Webscrape heading and lists to a dataframe with rvest - r

I would like to scrape the hyperlinks on this webpage into a dataframe with the columns shown below. The source page contains headings and lists of links.
subject.heading (problem)
hyperlink.title (OK)
hyperlink (OK)
Getting the links and titles is straightforward (html_node "li" and "a").

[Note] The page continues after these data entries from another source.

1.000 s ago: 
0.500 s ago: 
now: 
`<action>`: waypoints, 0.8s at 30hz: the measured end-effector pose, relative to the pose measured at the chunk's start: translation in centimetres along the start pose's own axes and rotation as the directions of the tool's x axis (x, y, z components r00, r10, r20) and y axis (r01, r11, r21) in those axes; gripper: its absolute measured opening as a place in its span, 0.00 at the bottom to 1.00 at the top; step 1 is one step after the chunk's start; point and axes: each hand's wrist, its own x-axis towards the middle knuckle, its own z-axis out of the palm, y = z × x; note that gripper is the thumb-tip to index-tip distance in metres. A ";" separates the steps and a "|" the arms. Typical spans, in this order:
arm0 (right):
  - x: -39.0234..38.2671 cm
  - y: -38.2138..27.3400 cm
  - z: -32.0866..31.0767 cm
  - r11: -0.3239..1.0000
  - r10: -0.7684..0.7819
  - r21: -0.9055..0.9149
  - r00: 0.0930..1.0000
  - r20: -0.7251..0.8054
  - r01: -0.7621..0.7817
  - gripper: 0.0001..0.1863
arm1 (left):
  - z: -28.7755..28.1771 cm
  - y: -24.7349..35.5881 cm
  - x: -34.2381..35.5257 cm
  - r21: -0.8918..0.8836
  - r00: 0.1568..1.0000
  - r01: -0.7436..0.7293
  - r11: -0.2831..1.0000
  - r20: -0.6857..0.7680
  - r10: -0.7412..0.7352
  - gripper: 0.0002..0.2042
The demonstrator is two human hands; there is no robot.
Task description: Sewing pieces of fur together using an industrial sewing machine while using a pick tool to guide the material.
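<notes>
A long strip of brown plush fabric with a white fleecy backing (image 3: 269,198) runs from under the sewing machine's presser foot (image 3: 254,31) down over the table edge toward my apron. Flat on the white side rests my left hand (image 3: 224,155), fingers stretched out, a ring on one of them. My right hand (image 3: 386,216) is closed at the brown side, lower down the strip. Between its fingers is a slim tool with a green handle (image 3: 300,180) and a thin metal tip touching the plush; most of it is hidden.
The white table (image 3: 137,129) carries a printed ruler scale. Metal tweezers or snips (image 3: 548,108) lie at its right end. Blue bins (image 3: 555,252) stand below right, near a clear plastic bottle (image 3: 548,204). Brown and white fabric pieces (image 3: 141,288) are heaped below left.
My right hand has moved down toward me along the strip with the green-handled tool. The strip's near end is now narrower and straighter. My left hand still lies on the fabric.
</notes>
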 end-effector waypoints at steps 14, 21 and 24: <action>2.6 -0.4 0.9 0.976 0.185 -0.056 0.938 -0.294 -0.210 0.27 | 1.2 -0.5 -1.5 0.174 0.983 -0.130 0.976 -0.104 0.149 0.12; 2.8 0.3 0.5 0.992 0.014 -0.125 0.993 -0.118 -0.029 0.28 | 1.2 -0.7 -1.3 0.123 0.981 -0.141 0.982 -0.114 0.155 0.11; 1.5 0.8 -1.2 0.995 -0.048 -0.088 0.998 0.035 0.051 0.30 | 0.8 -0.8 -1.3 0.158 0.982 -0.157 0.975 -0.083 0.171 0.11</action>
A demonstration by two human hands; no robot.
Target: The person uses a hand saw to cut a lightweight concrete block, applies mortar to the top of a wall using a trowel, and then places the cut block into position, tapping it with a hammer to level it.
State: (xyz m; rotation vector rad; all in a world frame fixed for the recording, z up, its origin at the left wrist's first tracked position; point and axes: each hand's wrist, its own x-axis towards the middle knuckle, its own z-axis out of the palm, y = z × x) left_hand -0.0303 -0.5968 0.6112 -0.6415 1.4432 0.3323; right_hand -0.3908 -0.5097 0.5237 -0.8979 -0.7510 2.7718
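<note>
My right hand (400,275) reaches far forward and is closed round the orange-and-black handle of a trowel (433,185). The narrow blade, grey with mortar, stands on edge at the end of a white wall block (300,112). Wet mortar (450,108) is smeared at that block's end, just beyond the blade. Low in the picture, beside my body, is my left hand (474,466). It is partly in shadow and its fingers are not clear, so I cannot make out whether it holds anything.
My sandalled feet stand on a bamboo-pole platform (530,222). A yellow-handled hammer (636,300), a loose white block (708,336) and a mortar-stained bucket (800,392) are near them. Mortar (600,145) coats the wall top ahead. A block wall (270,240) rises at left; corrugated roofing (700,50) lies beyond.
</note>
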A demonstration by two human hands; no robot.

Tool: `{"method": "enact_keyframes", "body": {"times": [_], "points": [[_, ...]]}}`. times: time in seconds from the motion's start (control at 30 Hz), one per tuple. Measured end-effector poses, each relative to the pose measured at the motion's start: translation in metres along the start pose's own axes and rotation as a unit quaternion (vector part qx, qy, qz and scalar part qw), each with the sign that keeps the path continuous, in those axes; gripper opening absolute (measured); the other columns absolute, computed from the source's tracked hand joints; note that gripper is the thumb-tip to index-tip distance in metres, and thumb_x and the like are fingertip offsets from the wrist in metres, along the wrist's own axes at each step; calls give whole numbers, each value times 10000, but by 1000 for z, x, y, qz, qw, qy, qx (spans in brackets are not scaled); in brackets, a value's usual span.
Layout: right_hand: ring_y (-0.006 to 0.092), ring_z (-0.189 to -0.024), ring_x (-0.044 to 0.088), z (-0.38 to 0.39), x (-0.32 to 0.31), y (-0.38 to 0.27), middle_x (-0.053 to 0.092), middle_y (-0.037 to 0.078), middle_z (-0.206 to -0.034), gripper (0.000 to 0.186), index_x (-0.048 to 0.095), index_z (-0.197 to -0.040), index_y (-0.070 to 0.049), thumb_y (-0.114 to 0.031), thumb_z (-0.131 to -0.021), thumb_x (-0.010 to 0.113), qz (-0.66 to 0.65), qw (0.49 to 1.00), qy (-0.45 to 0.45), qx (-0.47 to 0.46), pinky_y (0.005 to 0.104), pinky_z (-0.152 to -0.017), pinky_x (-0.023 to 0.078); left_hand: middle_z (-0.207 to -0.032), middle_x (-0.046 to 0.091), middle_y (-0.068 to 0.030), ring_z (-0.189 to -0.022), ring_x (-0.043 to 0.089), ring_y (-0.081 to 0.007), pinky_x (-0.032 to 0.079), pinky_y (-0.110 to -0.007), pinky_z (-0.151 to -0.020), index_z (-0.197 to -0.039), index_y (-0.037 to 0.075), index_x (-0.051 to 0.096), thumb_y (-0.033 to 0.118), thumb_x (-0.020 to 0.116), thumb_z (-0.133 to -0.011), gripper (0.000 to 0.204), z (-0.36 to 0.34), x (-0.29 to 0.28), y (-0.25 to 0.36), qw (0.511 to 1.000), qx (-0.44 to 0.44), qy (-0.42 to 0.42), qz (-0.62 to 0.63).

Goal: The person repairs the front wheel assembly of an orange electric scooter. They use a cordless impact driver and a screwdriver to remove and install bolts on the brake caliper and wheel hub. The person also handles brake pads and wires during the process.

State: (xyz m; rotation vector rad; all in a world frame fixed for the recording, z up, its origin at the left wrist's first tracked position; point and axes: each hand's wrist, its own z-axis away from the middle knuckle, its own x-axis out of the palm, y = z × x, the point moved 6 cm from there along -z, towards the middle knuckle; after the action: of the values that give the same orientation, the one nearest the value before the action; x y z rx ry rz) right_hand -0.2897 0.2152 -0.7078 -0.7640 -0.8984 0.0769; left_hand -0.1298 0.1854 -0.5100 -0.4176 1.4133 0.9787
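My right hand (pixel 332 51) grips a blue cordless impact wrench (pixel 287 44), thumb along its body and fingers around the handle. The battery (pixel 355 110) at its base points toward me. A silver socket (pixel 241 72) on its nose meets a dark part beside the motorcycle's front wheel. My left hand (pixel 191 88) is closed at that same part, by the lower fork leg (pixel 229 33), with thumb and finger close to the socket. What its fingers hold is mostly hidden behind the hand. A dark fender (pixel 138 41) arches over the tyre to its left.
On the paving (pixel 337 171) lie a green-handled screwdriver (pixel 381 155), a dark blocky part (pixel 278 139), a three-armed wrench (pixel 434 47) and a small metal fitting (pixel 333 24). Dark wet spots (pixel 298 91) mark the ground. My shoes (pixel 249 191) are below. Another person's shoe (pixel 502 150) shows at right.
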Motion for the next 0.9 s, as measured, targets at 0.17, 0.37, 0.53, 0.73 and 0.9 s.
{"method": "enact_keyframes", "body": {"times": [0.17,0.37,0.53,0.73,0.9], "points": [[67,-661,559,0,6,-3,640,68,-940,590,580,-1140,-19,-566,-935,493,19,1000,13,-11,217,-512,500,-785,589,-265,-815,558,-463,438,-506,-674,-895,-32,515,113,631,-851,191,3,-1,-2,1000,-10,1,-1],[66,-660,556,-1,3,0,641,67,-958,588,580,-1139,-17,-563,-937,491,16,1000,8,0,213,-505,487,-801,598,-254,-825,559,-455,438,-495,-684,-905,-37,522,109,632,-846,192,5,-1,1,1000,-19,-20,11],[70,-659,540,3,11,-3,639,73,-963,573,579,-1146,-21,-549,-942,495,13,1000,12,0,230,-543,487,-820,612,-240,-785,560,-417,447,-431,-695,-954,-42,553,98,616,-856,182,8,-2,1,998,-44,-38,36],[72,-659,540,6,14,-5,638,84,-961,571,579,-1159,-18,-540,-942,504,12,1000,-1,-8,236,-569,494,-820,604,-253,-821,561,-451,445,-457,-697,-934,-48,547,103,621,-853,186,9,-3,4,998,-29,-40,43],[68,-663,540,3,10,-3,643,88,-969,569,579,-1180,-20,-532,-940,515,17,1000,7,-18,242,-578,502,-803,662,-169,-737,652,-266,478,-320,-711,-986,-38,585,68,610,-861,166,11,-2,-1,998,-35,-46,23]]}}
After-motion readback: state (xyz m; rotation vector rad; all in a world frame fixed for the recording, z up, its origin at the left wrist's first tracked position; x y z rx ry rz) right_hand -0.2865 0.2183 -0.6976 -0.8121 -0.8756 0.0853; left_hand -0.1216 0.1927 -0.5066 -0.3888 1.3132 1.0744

I'm not clear how to incorporate the subject headings to the final dataframe.
library(tidyverse)
library(rvest)
my.url <- read_html("http://www.secnav.navy.mil/fmc/fmb/Pages/Fiscal-Year-2019.aspx") %>%
html_nodes("#sharePointMainContent")
hyperlink.title <- my.url %>%
html_nodes("li") %>%
html_text()
hyperlink <- my.url %>%
html_nodes("li") %>%
html_nodes("a") %>%
html_attr("href")
df <- tibble(title, hyperlink.title)
I can successfully scrape the headings, but cannot figure out how to incorporate them into the final dataframe properly.
subject.heading <- my.url %>%
html_nodes("h3") %>%
html_text() %>% str_trim()
Created on 2018-09-03 by the reprex package (v0.2.0).

That page has a weird structure, with tables inside the main table.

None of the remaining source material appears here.